= Lokiriama Peace Accord =

1973 treaty between the Turkana of Kenya and Matheniko of Uganda

The Lokiriama Peace Accord is a peace treaty between the Turkana people of Kenya and the Matheniko of Uganda signed in December 1973 as a commitment by both parties to peacefully co-exist. The accord derives its name from Lokiriama, a remote town in Turkana District, North Western Kenya that is inhabited by the Turkana. A symbolic monument for this accord is situated at Lokiriama on the Kenya – Uganda border. It is believed that elders from both Turkana and Matheniko buried instruments of conflict, honey, milk and traditional brew in a pit over which the monument was constructed.
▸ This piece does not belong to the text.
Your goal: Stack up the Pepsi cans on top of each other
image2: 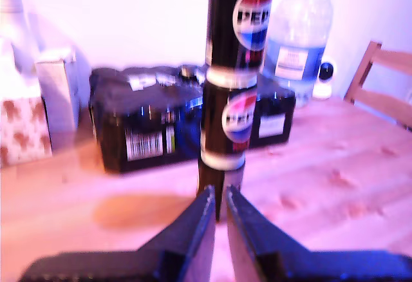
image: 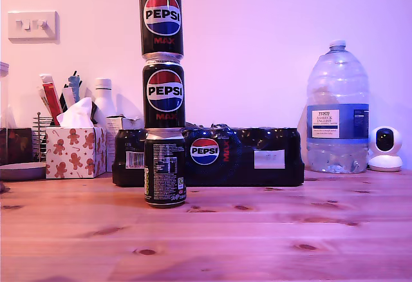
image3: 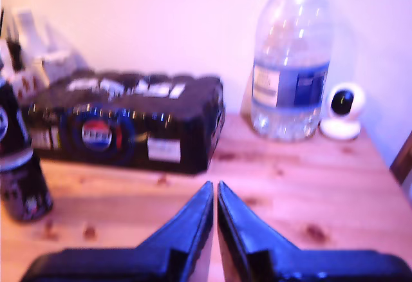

== Commemoration of the accord ==

Celebrations to commemorate the accord and re-affirm the commitment of all parties to upholding its content are held every year. The date for commemorating the accord is not fixed and may sometimes fall in December, earlier or later. In 2011 for example, commemoration was held on International Day of Peace which falls on September 21 every year. In addition to the Turkana and Matheniko, the commemorations bring together the Toposa people and Didinga people of Southern Sudan, other Karamojong people from Uganda and Nyangatom of Ethiopia. Commemorations are also graced with the presence of high-profile political and appointed leaders from all levels, including the central government for both Kenya and Uganda. Local and international civil society organizations also participate in the event often making contributions to meet various associated expenses such as media coverage, transportation of clan members and food for all attendees. The 2011 commemoration was attended by former Kenyan President Daniel Arap Moi, Parliamentary members, Ministers and high-profile civil servants from both Kenya and Uganda.